Sitting at one of the long tables in the gymnasium, watching the hustle and bustle going on around me, I concentrated on being quiet inside and reflected on the good things that have happened lately, in spite of  the adjustments that continue to need attention as my husband and I forge our couple-ness and try to blend into a family without making too much of a mess.   With echoes of my sweetheart’s tender words from our afternoon lingering in my heart, the evening wore on, and the time came for me to search out my kids and head home.    Mrs. Dana, a teacher who had taught my daughter in kindergarten, was clearing off the tables.  She & I have known each other for as long as my children have attended school, and although we don’t socialize, we’ve developed a friendship and have been each other’s champion in the face of our triumphs and struggles through the years.    We made small talk as she threw plates and pop cans into a garbage bag; I rose to leave, gathering up the kids’ backpacks & lunch boxes.  Mrs.

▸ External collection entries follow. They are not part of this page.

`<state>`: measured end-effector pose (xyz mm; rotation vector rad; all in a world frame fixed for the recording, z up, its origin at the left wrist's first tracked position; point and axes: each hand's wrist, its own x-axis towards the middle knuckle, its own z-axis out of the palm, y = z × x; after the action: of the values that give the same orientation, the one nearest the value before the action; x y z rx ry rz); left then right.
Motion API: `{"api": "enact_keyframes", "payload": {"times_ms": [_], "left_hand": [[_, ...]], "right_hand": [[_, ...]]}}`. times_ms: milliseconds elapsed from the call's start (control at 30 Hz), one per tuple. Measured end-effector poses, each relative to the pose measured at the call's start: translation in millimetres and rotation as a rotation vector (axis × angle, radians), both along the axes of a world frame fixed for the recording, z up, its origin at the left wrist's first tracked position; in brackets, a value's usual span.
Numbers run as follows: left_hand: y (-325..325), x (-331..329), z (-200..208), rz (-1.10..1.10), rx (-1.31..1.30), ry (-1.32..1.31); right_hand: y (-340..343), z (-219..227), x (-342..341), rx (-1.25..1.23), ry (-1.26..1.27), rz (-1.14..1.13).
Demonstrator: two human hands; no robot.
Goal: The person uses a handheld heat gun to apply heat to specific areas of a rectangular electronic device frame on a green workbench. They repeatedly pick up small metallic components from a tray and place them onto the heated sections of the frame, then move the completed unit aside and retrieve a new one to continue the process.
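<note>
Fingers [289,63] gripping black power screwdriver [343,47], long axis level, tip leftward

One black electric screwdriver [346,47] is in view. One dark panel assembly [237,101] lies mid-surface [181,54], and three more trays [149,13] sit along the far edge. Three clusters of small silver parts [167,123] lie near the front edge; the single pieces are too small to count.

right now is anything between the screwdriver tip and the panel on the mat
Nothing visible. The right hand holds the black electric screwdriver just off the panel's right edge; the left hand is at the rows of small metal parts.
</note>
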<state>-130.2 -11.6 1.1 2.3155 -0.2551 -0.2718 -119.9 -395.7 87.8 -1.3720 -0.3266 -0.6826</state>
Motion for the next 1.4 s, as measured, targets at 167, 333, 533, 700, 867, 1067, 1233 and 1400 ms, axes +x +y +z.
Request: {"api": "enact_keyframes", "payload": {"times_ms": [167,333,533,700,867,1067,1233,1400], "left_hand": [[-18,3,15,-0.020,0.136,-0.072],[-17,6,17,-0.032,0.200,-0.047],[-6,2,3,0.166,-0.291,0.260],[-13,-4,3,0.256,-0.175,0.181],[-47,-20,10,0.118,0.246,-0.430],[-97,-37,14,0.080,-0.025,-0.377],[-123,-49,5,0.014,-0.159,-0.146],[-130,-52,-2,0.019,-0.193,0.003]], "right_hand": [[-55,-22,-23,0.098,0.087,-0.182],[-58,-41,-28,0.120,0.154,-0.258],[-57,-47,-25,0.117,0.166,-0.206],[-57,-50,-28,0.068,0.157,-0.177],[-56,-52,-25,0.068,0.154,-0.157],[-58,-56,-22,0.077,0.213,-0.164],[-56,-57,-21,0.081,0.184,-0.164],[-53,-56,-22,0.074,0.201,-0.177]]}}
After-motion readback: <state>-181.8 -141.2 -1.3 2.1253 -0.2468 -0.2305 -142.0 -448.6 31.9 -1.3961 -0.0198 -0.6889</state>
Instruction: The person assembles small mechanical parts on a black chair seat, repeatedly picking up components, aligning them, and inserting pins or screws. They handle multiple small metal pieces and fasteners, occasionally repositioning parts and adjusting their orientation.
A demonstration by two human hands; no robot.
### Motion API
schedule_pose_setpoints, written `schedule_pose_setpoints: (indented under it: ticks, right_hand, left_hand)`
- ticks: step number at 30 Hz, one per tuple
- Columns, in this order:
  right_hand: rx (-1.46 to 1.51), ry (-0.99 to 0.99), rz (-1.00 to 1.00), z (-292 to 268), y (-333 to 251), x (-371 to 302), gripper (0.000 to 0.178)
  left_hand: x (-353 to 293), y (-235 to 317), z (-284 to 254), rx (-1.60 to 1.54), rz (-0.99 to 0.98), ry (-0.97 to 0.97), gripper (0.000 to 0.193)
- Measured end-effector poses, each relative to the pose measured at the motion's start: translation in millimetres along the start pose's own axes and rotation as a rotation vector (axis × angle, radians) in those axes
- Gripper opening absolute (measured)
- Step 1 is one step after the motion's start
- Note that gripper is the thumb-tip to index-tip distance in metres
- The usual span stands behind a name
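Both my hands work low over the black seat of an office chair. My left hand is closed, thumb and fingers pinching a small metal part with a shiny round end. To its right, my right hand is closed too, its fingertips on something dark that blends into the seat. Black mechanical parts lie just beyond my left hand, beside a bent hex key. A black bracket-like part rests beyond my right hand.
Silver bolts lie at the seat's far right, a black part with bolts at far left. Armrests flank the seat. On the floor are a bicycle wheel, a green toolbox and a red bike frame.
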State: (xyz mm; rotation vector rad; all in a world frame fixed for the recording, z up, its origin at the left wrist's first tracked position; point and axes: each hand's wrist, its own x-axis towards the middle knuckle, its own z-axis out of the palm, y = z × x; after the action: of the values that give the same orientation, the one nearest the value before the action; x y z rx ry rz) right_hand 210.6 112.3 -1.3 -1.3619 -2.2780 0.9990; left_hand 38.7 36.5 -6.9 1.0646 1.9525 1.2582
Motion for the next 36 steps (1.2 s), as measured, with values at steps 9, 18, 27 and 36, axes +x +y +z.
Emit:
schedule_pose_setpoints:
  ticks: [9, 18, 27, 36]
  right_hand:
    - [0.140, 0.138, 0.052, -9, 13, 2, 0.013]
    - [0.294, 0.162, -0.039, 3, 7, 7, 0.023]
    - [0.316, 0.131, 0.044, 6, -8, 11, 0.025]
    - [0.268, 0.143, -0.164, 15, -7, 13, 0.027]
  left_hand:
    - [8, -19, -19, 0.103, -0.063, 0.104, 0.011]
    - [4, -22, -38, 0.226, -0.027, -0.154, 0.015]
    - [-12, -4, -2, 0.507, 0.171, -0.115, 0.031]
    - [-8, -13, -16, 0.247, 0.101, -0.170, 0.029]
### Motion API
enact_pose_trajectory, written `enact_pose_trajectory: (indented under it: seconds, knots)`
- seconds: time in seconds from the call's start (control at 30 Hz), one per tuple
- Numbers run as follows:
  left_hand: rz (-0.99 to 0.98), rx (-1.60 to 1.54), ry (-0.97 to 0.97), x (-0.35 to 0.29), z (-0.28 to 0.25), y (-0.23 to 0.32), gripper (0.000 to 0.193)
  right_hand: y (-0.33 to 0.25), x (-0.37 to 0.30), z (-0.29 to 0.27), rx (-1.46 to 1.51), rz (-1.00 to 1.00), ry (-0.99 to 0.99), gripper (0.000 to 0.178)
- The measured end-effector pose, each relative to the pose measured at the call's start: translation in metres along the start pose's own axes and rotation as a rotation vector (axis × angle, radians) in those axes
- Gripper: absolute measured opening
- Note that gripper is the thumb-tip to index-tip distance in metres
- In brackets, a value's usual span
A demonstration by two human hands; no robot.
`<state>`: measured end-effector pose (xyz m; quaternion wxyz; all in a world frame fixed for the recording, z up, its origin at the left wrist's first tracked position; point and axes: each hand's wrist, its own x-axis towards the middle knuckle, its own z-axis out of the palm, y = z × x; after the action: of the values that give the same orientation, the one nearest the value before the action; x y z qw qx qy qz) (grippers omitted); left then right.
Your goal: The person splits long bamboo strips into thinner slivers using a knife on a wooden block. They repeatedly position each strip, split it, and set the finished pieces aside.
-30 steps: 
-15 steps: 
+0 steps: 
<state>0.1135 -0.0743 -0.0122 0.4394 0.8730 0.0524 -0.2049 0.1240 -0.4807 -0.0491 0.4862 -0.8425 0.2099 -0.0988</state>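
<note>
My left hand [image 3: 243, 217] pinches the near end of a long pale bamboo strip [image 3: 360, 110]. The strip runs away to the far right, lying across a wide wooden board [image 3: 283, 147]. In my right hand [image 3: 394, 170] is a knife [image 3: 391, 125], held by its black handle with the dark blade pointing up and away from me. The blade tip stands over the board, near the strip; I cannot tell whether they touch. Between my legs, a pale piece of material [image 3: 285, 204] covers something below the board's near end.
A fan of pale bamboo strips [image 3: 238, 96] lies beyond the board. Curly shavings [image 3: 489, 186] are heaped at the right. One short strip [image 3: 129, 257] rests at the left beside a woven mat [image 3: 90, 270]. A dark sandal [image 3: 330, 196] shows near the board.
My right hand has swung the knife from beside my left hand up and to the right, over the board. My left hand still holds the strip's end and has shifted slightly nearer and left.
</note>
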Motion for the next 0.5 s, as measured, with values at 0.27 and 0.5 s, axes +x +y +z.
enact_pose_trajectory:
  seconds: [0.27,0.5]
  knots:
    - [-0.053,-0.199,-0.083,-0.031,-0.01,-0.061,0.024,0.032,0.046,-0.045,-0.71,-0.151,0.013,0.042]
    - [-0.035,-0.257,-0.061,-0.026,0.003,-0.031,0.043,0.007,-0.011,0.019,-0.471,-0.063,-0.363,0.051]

Dana frowned and looked at me with a mild look of alarm.

“Are you pregnant?” she said, her nose wrinkling up as she said the word “pregnant”.   

I’m not very swift at coming up with witty replies when things like this happen to me, and I’m too self-conscious to be able to think of something equally stinging to retort with.  All I managed was a very fast, barely noticeable headshake and a quiet “No” with a smile, hoping no one else overheard her asking me such an embarrassing question.  I walked away and kept on walking as I heard her stammer a feeble “Sorry, but your coat…the way your coat….”  Too late, I thought to myself, the damage is done.  Not only have I been feeling  like a blimp lately, but now it’s been publicly pointed out.   Her comment was like a hammer to my heart.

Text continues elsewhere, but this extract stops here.